Okay. I’m really getting sick of this. All Vilmos is doing is getting captured, escaping, wandering aimlessly, angsting, using magic ineffectively, and then the entire thing repeats. For the love of Christ, can something fucking HAPPEN?


She wonders what is going on and what people are keeping from her. She doesn’t come to any conclusions whatsoever, because she has the mental aptitude of cabbage.

Myrial brings in some food while Adrina bitches about her father not telling her anything.

“He shouldn’t have dismissed me like that,” she said, breaking the silence. “I’m not a child.” (page 253)

Technically…she is.

I really wonder about Adrina’s character sometimes. She’s incredibly unlikeable, has absolutely no redeeming qualities, and is kind of like a female version of Joffrey Baratheon if he was a girl and had no real power. If this series was written by someone else I’d wonder if the author was setting her up for some extremely harsh lessons about the Realities of Life, or if she was actually the villain and destined to be shoved into an active volcano and ignite into a spitting fireball of grease. But this is Stanek, and judging by the hundreds of glowing five-star reviews I’ve read, Adrina is one of the protagonists, and the favorite character of literally dozens of people who have probably not read the books.

Myrial knows something, of course, because she’s heard “whispers”.

The whispers must be saying that the House of Alder was weak and that it’s time had come and gone.

Adrina didn’t like the stark reality that she was faced with (page 254).

Nice, subtle insertion of the chapter title.

Adrina wonders if her father was weak. And the section ends. Well, of course. We couldn’t have Adrina actually thinking about events that have happened, or spending a moment exploring any topic below the surface. What I’d like to see, and what I think really any author worth his or her salt would do, is have a scene where Adrina actually thinks through a problem. Instead we get this:

Was her father weak? (page 255)

That is literally it.

An interesting, well-written scene would have Adrina searching her memory for things that happened to demonstrate whether her father was a weak or strong king, and by seeing these memories we could draw our own conclusions about King Alder. Or maybe she’d think about specific scenarios where people made comments from which she could infer how they feel about her father. Instead, this book is a piece of fucking shit.


They travel. The “shadow walker” in his mind tells him to relax but Vilmos doesn’t because even though he’s surrounded by strange events and mystical forces that have been saving his life, he still ignores these mystical forces because of Reasons.

They travel some more.

They put him in a box. They travel some more.

They put the box on a wagon. They travel some more.

They travel some more.


“Seth?” asked Valam. “Do you really think you could teach me how to…block…my thoughts?”

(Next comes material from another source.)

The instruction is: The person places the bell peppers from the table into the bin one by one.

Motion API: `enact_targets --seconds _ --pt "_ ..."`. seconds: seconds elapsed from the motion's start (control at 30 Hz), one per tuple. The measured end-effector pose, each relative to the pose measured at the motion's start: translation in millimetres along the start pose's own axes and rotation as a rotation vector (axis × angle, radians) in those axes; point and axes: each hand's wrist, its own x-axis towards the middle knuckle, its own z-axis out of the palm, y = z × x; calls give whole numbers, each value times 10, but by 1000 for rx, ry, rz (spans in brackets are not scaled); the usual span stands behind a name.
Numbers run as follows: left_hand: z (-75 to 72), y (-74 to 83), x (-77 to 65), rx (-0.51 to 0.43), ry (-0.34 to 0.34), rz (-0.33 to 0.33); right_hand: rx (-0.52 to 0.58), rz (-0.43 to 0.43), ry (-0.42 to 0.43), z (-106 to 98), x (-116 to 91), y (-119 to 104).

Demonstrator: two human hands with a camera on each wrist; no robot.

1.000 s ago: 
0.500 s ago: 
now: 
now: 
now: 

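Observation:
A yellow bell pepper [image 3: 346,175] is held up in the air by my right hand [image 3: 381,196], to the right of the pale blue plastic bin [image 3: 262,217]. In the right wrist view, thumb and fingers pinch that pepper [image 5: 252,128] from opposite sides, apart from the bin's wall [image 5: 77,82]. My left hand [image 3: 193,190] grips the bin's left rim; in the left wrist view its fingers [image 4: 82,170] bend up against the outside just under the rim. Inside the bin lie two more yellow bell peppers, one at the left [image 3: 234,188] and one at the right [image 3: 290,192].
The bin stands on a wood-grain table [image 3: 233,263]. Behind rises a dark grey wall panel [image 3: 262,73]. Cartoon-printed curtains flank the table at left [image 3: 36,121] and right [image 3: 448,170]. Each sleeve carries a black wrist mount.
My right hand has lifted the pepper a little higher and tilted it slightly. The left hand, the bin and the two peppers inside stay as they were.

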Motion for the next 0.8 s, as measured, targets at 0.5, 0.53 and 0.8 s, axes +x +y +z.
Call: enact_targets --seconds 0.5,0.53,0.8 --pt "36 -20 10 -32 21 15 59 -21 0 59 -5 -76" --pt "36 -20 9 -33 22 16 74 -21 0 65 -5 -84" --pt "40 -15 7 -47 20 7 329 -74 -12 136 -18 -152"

“It would be a grand hope,” Seth admitted (page 257).

That isn’t actually a response, you know.

After being asked again, Seth says that inside your mind you put up a wall and you keep your thoughts inside. Valam doesn’t understand. Well, duh. Maybe try asking? Suddenly an arrow shoots across the yard towards Valam, but Seth picks it cleanly from midair like a fucking ninja.

A moment later a couple soldiers come over dragging a man between them who I guess is supposed to be the would-be assassin. He spits at Valam.

Duty and honor required that he kill the man on the spot, letting his blood spill on the training field as a sign to all who watched (page 259).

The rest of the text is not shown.